PROMPT: There is material below. Print exactly the lines starting at the line with "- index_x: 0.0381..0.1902" and ending at the line with "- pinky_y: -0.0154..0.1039", ends included, and no others.

INFORMATION PROVIDED:
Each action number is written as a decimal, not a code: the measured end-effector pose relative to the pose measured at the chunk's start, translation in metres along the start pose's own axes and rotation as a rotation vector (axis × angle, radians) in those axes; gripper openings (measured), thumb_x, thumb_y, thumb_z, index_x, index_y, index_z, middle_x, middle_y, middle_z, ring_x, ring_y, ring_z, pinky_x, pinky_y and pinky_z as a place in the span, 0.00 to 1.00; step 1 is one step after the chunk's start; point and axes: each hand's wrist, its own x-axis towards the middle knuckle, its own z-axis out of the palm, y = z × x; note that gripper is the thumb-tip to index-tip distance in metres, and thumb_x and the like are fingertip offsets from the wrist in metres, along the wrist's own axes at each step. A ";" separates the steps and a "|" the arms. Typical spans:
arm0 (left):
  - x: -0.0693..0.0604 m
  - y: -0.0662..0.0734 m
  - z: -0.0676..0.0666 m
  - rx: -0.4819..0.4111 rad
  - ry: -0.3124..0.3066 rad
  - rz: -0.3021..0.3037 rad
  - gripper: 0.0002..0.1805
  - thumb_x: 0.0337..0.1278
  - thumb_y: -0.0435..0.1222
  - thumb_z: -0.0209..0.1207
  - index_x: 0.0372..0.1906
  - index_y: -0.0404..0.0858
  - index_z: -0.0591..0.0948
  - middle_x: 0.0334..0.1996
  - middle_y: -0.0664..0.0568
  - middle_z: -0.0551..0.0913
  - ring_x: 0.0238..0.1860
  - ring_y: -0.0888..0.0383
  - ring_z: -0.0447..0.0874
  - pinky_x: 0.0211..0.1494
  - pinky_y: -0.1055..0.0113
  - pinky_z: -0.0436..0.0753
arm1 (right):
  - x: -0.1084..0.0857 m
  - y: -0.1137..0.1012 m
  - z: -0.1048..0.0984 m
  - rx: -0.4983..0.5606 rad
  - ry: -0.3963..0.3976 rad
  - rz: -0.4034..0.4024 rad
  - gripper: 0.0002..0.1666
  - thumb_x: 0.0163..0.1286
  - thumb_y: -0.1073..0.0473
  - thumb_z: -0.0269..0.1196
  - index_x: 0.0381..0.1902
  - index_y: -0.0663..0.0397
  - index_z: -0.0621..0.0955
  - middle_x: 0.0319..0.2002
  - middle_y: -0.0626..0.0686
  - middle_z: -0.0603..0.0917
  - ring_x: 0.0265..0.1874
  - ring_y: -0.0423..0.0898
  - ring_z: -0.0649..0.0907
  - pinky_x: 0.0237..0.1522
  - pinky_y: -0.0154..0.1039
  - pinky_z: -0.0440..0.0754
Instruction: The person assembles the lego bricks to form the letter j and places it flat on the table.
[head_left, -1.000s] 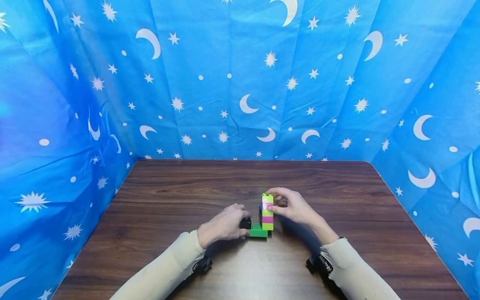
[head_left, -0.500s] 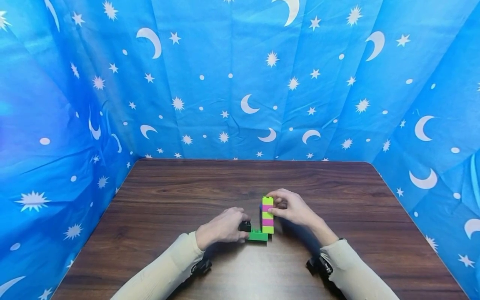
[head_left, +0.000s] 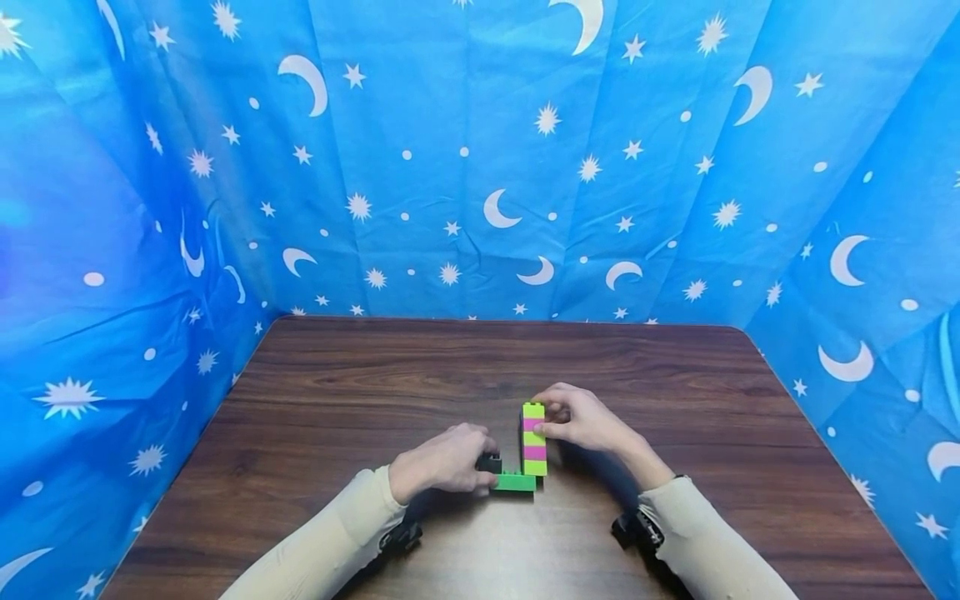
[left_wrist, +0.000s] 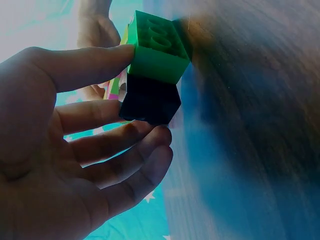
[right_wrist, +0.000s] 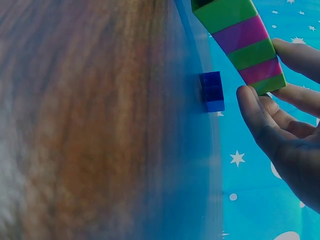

ANSWER SPACE:
  - index_x: 0.0381..0.1902
  - index_y: -0.0663..0.0397
  - index_z: -0.0621..0.0955
  - middle_x: 0.0319..0.2002
  - middle_y: -0.0626..0.0686
  - middle_z: -0.0603..0.0917
  - ring_x: 0.0265..0.1874
  - ring_y: -0.0423..0.0898
  - ring_z: -0.0649..0.0907
  - pinky_x: 0.0237..0.1522
  - pinky_y: -0.0154..0.1039

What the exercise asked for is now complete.